After not really enjoying Brothers in Arms it has taken me a while to get back to reading Bujold. I wasn't actually planning to read Mirror Dance, but on Monday I discovered while on the bus to work that after nerving myself up to read Children of Time despite it being about spiders I didn't actually own it, and I couldn't just buy a copy there and then as my kindle is wifi-only and doesn't like eduroam, so I wouldn't have been able to download it until I got home. I was definitely in the mood for space opera, and trying to look up synposes and decide on which of the completely new to me books on my kindle I should go for seemed like too much work for 6:20 on a Monday morning, so picking up the next in a series seemed like the logical thing to do.

Mirror Dance is set a couple of years after Brothers in Arms; it alternates point of view between Miles and his brother Mark, although Miles is missing in action (literally) for a lot of the book. I struggled a bit to get into it, and actually nearly abandoned it about a fifth of the way through, at which point it had been pretty much all action sequences and bad decisions and things going terribly wrong and I wasn't sure if I wanted to carry on.
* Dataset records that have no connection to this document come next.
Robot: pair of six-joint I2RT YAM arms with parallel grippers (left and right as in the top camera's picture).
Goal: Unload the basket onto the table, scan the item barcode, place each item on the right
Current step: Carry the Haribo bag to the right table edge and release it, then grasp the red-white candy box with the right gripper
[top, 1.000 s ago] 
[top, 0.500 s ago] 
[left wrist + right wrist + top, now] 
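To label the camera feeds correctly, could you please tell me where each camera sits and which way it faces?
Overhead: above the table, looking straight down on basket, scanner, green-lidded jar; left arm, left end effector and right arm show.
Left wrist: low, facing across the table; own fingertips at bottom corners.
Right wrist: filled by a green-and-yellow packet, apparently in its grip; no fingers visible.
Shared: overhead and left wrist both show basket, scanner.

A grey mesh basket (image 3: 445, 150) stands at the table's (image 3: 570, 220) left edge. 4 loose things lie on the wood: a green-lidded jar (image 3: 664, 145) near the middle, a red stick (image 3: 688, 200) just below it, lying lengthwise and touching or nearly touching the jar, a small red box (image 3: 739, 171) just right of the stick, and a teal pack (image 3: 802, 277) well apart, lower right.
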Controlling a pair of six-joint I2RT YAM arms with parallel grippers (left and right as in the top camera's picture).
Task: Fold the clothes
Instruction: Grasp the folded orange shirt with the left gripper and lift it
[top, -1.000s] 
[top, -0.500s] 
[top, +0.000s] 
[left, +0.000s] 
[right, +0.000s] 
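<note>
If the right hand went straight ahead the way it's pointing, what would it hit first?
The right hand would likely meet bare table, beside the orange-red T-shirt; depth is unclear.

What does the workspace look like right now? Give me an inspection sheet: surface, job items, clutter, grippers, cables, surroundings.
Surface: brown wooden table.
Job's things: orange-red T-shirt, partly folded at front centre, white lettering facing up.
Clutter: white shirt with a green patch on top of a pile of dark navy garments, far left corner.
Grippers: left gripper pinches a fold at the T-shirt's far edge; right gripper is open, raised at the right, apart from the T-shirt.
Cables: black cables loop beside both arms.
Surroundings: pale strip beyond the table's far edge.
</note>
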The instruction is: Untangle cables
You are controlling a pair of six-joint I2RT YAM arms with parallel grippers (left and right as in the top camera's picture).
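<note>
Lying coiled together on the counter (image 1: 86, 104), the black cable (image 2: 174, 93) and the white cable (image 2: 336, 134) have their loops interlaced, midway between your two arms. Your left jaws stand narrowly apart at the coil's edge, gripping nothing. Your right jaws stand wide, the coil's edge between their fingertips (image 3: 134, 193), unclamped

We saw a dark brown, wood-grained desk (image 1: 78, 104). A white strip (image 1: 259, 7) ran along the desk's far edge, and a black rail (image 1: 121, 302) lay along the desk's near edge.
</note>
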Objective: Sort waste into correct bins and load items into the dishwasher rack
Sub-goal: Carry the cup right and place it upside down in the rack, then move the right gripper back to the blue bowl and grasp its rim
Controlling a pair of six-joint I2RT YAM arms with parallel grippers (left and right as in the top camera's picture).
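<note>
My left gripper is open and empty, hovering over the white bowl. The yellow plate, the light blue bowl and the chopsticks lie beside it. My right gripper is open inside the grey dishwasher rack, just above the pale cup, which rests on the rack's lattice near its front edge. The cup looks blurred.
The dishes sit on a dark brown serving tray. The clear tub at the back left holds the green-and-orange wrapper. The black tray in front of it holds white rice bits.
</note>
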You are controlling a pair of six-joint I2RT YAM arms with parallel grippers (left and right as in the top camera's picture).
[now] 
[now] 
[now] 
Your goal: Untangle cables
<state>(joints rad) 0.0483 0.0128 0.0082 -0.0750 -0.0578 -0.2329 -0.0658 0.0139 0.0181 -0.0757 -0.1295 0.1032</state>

I even picked up another book instead, but went back to Mirror Dance later that day, and by yesterday I found that I was completely absorbed by it and read about the last three-quarters of the book in two sittings.

I think, really, that I'd been coming at the book the wrong way. The early Miles books had set me up to expect a space-opera romp: fun, some mild peril, possibly some unpleasant-but-not-terminal violence and the regrettable deaths of a few redshirts. Mirror Dance is not a space opera romp; it's a complicated, serious novel about identity and consequences which just happens to be set in space (and on non-Earth planets). I was really struck by how much the structure and imagery echoes the mirror theme; there are lots of actual mirrors, and lots of moments which mirror back thoughts and actions from earlier in the novel (and I think from earlier books in the series, too - the central section seemed to echo Barrayar in places), which made me wish I had a paper copy and not a kindle edition so I could easily flick back and forth to check. I liked it a lot, but it wasn't the uncomplicated read I was expecting, and I think I'll need to approach the later books in a slightly different frame of mind if I want to get the most out of them.
antisoppist: (Default)

[personal profile] antisoppist 2019-01-14 07:26 am (UTC)(link)
I like Mirror Dance, but my reading order was weird because The Warrior's Apprentice was too much young bouncy Miles and spaceships and I stopped for 2 years until I happened to find Komarr in a charity shop, then read Civil Campaign and then worked backwards in loops of about three books at a time, finally ending with WA, which I could cope with by then in the light of the others. So Mirror Dance for me was more like the later ones. I can see it's a jump if you're coming at it in the other direction like you're supposed to.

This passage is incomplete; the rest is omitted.